Meredith is from Louisiana and brings us tasty homemade desserts and hand-made jewelry and is about half mean. She knows how to get under my skin. Everyone else's skin too, for that matter, but especially mine by playing a bogus word and daring me to challenge. She is a Scrabble sociopath. She likes to talk trash. Last year, she gave us the Scrabble book Word Freak by Stefan Fatsis. I want to crush her. She is too much like me.
My wife is the good and kind mom and hostess that everyone likes, but I hate losing to her anyway. I will play a three-letter word for six points on a triple-word square just to keep her from getting it. Done it many times.
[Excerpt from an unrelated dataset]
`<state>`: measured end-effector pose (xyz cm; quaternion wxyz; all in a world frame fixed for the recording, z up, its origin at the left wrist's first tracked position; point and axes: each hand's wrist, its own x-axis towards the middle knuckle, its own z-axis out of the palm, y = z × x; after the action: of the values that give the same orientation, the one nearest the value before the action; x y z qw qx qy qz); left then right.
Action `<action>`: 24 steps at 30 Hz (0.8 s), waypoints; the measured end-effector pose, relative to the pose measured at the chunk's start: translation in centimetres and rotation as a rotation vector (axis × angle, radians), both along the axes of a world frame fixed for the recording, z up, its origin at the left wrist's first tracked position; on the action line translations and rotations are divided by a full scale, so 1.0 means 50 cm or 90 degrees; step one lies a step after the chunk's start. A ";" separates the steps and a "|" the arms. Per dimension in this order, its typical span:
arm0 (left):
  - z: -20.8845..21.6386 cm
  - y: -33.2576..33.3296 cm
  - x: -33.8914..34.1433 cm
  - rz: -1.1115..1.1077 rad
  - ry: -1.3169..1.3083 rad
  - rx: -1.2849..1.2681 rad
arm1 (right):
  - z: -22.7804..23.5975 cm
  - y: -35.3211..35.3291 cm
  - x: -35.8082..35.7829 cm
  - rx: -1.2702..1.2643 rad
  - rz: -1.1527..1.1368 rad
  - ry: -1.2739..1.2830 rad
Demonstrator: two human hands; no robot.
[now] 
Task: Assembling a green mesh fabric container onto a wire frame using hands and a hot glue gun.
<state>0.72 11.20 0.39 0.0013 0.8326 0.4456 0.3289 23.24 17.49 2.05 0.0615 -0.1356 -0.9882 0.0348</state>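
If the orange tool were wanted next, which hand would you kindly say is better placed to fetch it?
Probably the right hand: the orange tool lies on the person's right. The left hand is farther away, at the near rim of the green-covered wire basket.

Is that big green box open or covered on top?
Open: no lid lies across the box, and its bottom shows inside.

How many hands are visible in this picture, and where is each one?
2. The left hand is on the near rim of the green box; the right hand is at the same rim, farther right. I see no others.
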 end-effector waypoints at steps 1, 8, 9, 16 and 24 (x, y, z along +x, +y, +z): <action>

The board is the deluxe edition on a rotating base. The house rules are simple. No texting or tweeting, but talking is fine. No timers, but it is all right to harass a slow player. If you dish it out, you better be able to take it. All words must be in the hefty Webster's second edition dictionary with "special new word section," aka the "Stuckey dictionary," named for Ginny Stuckey, who gave it to us. Some legal Scrabble words are not in it, including a lot of two-letter and three-letter words, which often makes for spirited conversation. If you draw three of the same letter, you can throw one back. There is a missing C that has been replaced, tonight, by a square of a cracker. If you get three of a kind, you can have the cracker C. A rule is a rule most of the time.
A challenge costs you a turn if the word is in the Stuckey dictionary. In a four-player game, this can be fatal, because you must wait and watch for six agonizing turns while everyone else piles up points and draws the good tiles and plays on the good squares.
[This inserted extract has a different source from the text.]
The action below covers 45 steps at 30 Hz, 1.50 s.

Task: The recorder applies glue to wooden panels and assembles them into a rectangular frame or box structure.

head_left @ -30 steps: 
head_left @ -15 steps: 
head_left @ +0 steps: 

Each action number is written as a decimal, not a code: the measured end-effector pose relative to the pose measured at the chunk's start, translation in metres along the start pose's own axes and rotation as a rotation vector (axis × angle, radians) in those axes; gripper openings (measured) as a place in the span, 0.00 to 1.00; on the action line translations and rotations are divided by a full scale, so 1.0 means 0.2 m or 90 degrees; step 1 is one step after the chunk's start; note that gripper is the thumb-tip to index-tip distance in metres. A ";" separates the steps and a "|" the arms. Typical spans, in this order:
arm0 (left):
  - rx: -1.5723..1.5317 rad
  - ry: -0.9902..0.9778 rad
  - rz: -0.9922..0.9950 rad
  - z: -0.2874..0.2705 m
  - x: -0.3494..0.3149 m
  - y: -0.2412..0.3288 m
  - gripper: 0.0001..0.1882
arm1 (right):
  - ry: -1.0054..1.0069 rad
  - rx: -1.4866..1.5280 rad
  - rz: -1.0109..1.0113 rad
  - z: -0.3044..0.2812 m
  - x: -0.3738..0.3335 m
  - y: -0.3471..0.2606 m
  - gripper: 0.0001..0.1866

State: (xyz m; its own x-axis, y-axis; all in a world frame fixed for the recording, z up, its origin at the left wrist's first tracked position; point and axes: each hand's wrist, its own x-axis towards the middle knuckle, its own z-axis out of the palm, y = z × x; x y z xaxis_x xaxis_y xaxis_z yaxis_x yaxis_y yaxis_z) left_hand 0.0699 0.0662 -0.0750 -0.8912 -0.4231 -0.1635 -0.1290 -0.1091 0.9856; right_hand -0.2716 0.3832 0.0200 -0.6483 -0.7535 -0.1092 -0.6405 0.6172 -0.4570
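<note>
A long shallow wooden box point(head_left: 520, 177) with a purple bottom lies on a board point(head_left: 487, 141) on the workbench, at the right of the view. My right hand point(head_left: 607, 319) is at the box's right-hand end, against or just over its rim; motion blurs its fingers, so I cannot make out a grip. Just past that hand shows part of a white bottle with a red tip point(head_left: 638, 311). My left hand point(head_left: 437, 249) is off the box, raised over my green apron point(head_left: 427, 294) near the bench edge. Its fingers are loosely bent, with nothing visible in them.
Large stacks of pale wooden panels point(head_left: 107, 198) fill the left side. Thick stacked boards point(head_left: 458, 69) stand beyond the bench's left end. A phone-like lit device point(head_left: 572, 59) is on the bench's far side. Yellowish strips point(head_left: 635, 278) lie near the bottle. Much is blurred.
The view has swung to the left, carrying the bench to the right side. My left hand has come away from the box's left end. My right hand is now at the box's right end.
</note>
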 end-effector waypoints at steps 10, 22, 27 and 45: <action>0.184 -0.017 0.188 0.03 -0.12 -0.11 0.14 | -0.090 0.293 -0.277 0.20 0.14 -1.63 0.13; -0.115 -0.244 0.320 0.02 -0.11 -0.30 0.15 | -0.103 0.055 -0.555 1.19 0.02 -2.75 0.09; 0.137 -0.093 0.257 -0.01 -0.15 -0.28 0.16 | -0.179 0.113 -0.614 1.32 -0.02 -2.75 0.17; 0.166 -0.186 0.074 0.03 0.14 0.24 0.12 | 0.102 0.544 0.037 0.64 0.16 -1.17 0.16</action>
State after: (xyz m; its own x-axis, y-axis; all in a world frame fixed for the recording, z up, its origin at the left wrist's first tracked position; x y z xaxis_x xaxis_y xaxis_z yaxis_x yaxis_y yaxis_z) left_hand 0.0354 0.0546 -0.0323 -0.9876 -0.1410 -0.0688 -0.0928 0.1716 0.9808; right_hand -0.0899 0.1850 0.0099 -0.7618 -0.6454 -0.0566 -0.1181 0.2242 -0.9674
The game begins with everyone pulling seven tiles from the maroon velvet bag. Katy immediately dumps all of hers back and sacrifices a turn because she has six vowels. In it to win it. Meredith plays QI on a double-letter square, which is a totally bogus non-word, but nobody challenges because the stakes are too high, and it is only worth 21 points. The mood is still sort of Christmasy, but storm clouds are forming.
Jenny plays ER (used to express or represent a pause), and Meredith makes an unsuccessful challenge, knocking herself out of contention. Katy bingos with DEVIATES but hooks it to EF, which she claims is the spelling of the letter F. It's a potential 87-point game ender, but Jenny, prodded by me, challenges. EF is on the expert list of Scrabble words, but it is not in the Stuckey dictionary, or not exactly anyway. EF- is there as a prefix, which is illegal, and so is EFFING (slang, euphemism for a vulgarity). All-stars may get the call in the NBA but not in my house. No sale.
After I score 54 points with KNOWS on a triple-word square linked to WAIFS, the game comes down to me and Jenny separated by four points. Whoever goes out first will get to add the other players' remaining tiles to their score and win the game. With two tiles left, Jenny considers but passes on ORA (money of Anglo-Saxon England) and plugs an A between a P and a Y instead for nine points. I counter with GI (garment worn by martial-arts participants) linked to IS for five points and a tie, but since I go out first, I get all the bonus points and the victory.
This causes general merriment, hearty hugs all around, and warm congratulations. Not. More like slight smiles mixed with muttered complaints. My victory is tainted in some eyes by that effing EF and my unmanly decision to let Jenny take the risk of challenging it. This bothers me for about one minute. I have my GI, which rhymes with ME and VICTORY.
Who says Christmas comes but once a year?